Login | Register For Free | Help
Search for: (Advanced)

Mailing List Archive: DRBD: Users

3-node active/active/active config?

 

 

DRBD users RSS feed   Index | Next | Previous | View Threaded


sujiannming at gmail

Nov 14, 2009, 10:08 PM

Post #1 of 9 (1506 views)
Permalink
3-node active/active/active config?

Don't know if this has been discussed before, but it seems like with
8.3's dual primary support, it's possible to set up a 3-node, all
active drbd cluster.

Each node would be dual primary with each other node. Node A would
form drbd0 with node B and drbd1 with node C. Node B would have drbd0
with A and drbd2 with C. And, C would have drbd1 with A and drbd2
with B.

Then you can use software raid to create md0 on each node with its
respective drbd devices.

Noce A: md0 (drbd0, drbd1)
Node B: md0 (drbd0, drbd2)
Node C: md0 (drbd1, drbd2)

Then format md0 on each node with a cluster filesystem like ocfs2 with
each node as a member of the cluster.

Do the drbd experts here have any thoughts on how this idea would go
horribly wrong? Thanks for any input and feedback.

--
Jiann-Ming Su
"I have to decide between two equally frightening options.
If I wanted to do that, I'd vote." --Duckman
"The system's broke, Hank. The election baby has peed in
the bath water. You got to throw 'em both out." --Dale Gribble
"Those who vote decide nothing.
Those who count the votes decide everything.” --Joseph Stalin
_______________________________________________
drbd-user mailing list
drbd-user [at] lists
http://lists.linbit.com/mailman/listinfo/drbd-user


lars.ellenberg at linbit

Nov 17, 2009, 1:42 AM

Post #2 of 9 (1430 views)
Permalink
Re: 3-node active/active/active config? [In reply to]

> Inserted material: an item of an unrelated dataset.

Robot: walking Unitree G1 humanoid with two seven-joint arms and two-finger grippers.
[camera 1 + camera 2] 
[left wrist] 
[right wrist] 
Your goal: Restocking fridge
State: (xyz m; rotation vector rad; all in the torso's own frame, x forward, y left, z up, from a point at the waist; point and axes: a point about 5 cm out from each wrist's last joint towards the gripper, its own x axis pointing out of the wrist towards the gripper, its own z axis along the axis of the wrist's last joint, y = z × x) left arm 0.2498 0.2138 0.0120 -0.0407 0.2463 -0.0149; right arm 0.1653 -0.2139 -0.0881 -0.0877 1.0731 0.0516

On Sun, Nov 15, 2009 at 01:08:30AM -0500, Jiann-Ming Su wrote:
> Don't know if this has been discussed before, but it seems like with
> 8.3's dual primary support, it's possible to set up a 3-node, all
> active drbd cluster.
>
> Each node would be dual primary with each other node. Node A would
> form drbd0 with node B and drbd1 with node C. Node B would have drbd0
> with A and drbd2 with C. And, C would have drbd1 with A and drbd2
> with B.
>
> Then you can use software raid to create md0 on each node with its
> respective drbd devices.
>
> Noce A: md0 (drbd0, drbd1)
> Node B: md0 (drbd0, drbd2)
> Node C: md0 (drbd1, drbd2)
>
> Then format md0 on each node with a cluster filesystem like ocfs2 with
> each node as a member of the cluster.
>
> Do the drbd experts here have any thoughts on how this idea would go
> horribly wrong? Thanks for any input and feedback.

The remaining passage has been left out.